TASK INSTRUCTIONS ▸
Every line in the data below from the one containing "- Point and" down to the one containing "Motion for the", both included, must be retyped exactly; no other line is to appear.

DATASET CONTENT ▸

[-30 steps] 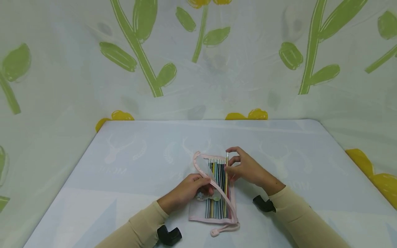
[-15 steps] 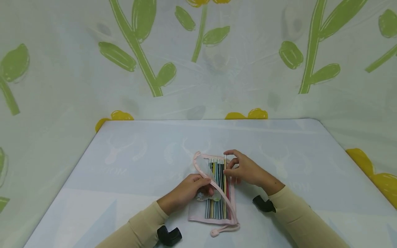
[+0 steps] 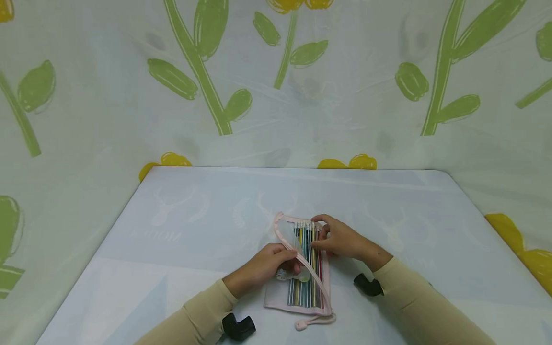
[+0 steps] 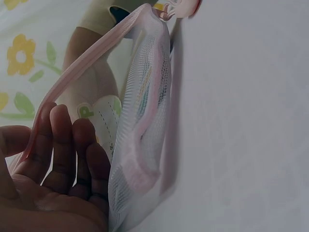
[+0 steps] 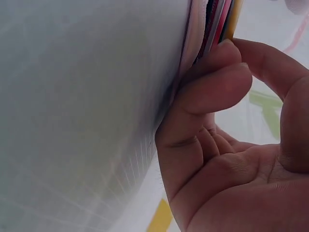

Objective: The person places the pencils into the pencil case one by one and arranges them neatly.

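Note:
A mesh pencil case with pink trim lies on the table, its zipped side lifted apart. Inside, several striped pencils lie side by side lengthwise. My left hand pinches the pink zipper edge between thumb and fingers, holding the mouth up. At the far right of the row, my right hand has its index finger at the pencil tops and its thumb lower down. In the right wrist view those fingers hold a yellow pencil against the others. A printed label shows on the case.
The pink zipper pull hangs off the near right corner of the case. Black wrist mounts sit under both sleeves. The pale table ends at a back wall of flower-printed cloth.
My right hand has brought the yellow pencil left and down into the row, and its fingers now sit lower against the case. The left hand keeps its grip on the zipper edge.

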The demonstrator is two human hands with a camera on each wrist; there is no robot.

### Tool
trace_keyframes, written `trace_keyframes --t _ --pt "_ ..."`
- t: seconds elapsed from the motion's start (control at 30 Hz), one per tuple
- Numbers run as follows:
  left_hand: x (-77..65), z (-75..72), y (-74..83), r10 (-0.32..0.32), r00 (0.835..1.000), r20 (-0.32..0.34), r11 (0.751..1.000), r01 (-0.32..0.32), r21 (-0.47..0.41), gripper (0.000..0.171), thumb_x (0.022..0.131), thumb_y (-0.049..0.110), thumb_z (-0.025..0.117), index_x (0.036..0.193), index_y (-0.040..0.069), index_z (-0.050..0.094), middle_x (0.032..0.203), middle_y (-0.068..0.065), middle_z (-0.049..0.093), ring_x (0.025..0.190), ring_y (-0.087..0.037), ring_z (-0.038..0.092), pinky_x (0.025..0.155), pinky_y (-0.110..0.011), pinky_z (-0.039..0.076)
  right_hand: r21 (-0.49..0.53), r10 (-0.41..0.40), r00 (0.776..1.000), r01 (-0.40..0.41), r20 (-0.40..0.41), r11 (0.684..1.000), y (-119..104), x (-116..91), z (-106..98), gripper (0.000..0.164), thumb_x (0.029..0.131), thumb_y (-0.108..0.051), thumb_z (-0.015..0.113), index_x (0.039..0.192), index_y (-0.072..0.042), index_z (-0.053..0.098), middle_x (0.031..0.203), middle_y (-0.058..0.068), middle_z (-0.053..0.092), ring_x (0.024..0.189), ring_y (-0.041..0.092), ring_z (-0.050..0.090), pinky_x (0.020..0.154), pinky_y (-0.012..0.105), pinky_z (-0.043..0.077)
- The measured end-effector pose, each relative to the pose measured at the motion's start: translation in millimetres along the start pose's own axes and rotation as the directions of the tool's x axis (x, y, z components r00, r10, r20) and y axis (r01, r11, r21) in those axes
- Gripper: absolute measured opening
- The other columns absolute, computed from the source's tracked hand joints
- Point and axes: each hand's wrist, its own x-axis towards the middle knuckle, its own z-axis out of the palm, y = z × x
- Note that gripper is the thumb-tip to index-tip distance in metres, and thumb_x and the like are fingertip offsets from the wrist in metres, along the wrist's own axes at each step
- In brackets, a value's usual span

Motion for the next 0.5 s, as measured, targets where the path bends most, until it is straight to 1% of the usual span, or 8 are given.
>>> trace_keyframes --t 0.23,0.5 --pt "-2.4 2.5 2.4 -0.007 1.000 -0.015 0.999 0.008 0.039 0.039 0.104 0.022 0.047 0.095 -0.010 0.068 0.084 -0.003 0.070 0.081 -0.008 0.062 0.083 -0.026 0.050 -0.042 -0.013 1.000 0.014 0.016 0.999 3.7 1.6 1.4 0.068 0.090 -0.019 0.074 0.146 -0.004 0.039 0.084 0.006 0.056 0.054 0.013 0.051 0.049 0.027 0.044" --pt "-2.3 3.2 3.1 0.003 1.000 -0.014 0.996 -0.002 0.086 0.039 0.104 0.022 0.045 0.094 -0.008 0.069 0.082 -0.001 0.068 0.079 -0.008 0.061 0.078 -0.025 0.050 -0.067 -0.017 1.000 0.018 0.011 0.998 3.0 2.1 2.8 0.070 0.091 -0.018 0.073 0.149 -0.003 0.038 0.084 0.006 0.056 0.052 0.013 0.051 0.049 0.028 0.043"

YOUR RESPONSE ▸
- Point and axes: each hand's wrist, its own x-axis towards the middle knuckle, its own z-axis out of the palm, y = z × x
- Note that gripper is the thumb-tip to index-tip distance in metres, and thumb_x and the like are fingertip offsets from the wrist in metres, along the wrist's own axes at each step
- In brackets, a value's usual span

Motion for the next 0.5 s, as measured, targets where the path bends most, until it is straight to 1% of the usual span, or 8 are given.

No part of the answer remains open.